The Homebrew folks think this is a non-problem. You may agree or disagree, but the pull request is certainly a non-solution to this maybe-problem. Not just because it gained zero traction and did not get merged anywhere, but also because it's just an obscure band-aid. Either opt-out anonymous telemetry is a good idea, or it's a problem. If to you it's a problem, advocate for its removal in its entirety.
So even if I have an issue with telemetry, good on the Homebrew maintainers for ignoring this MR.
The status quo is different variables and even different mechanisms for each program. Many badly documented. Only out of context is DO_NOT_TRACK obscure.

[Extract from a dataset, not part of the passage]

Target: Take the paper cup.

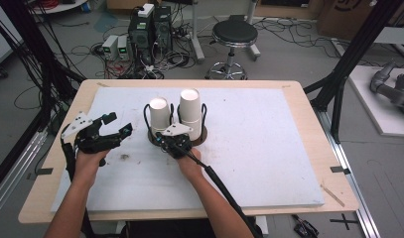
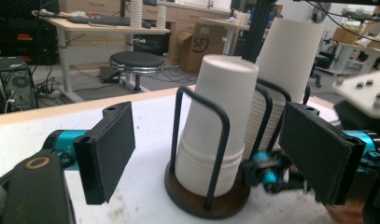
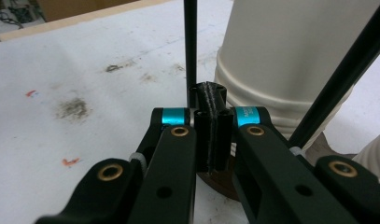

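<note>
A dark round cup holder [image 1: 203, 137] with black wire uprights stands mid-table and holds two stacks of upside-down white paper cups, a shorter left stack [image 1: 159, 116] and a taller right stack [image 1: 190, 109]. My right gripper [image 1: 166, 141] is shut, its tips down at the holder's base [image 3: 215, 179] right beside a wire upright [image 3: 191, 46] and the ribbed rims of a stack [image 3: 290, 60]. Whether the pads pinch the wire I cannot tell. My left gripper [image 1: 118, 124] is open to the left of the holder, and in its own view the nearer stack [image 2: 215, 121] stands beyond the wide-apart pads [image 2: 108, 149].
A white board [image 1: 269, 148] covers most of the wooden table [image 1: 308, 104], with some dirty smudges [image 1: 124, 156] near my left hand. Behind the table on the floor are a black stool [image 1: 233, 34], computer boxes [image 1: 147, 29] and cables. A black frame post [image 1: 348, 64] rises at right.
</note>
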The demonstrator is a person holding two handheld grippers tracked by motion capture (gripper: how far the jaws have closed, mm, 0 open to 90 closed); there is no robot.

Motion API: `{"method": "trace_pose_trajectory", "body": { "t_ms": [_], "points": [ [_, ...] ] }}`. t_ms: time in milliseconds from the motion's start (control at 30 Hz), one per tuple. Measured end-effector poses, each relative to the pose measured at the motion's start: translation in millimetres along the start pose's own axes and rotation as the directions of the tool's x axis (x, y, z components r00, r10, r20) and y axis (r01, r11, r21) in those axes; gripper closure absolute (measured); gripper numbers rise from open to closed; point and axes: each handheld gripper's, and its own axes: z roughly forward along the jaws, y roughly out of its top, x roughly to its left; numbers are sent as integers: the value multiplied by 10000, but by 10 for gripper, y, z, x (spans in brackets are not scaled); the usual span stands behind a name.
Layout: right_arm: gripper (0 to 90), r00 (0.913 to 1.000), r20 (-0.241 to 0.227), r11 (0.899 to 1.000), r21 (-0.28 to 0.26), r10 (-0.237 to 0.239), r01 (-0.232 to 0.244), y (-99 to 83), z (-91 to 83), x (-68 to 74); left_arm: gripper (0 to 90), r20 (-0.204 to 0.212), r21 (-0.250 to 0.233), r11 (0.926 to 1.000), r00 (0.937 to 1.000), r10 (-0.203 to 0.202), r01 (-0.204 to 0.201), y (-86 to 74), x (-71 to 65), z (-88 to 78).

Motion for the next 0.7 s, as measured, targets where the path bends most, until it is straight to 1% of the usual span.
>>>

I think you know developers who reject informed consent will never adopt an informed consent model. The proposal was the best users could hope for realistically. Did you never compromise?
"Without telemetry, developers rely on bug reports and surveys to find out when their software isn’t working or how it is being used. Both of these techniques are too limited in their effectiveness."
Isn’t it GDPR compliant if you never store the source ip at all? So from a GDPR perspective there’s no user data to track and remove.
I’m not sure how organizations get audited to prove that they actually do that and that there’s no other way to reidentify users (eg, I download the prepend package every day and that’s unusual enough to link that it’s me, prepend, the author of that package, etc etc).
We only have their pinky promise that the new analytics are anonymous. For all we know this might be a PR operation because people increasingly dislike Google, and they'll sell the "anonymous" analytics to Google under the table.
I'll make it a goal to stop all their tracking on the level of my router.
> We only have their pinky promise that the new analytics are anonymous.
Isn’t Homebrew open source? One could audit the source themselves. If you’re talking about what happens on the server side yes, but I don’t see the difference with any other computer I connect with over the internet.
> Our self-hosted InfluxDB instance does not store either anonymised IP addresses or an anonymised user token so it has additional privacy benefits over Google Analytics.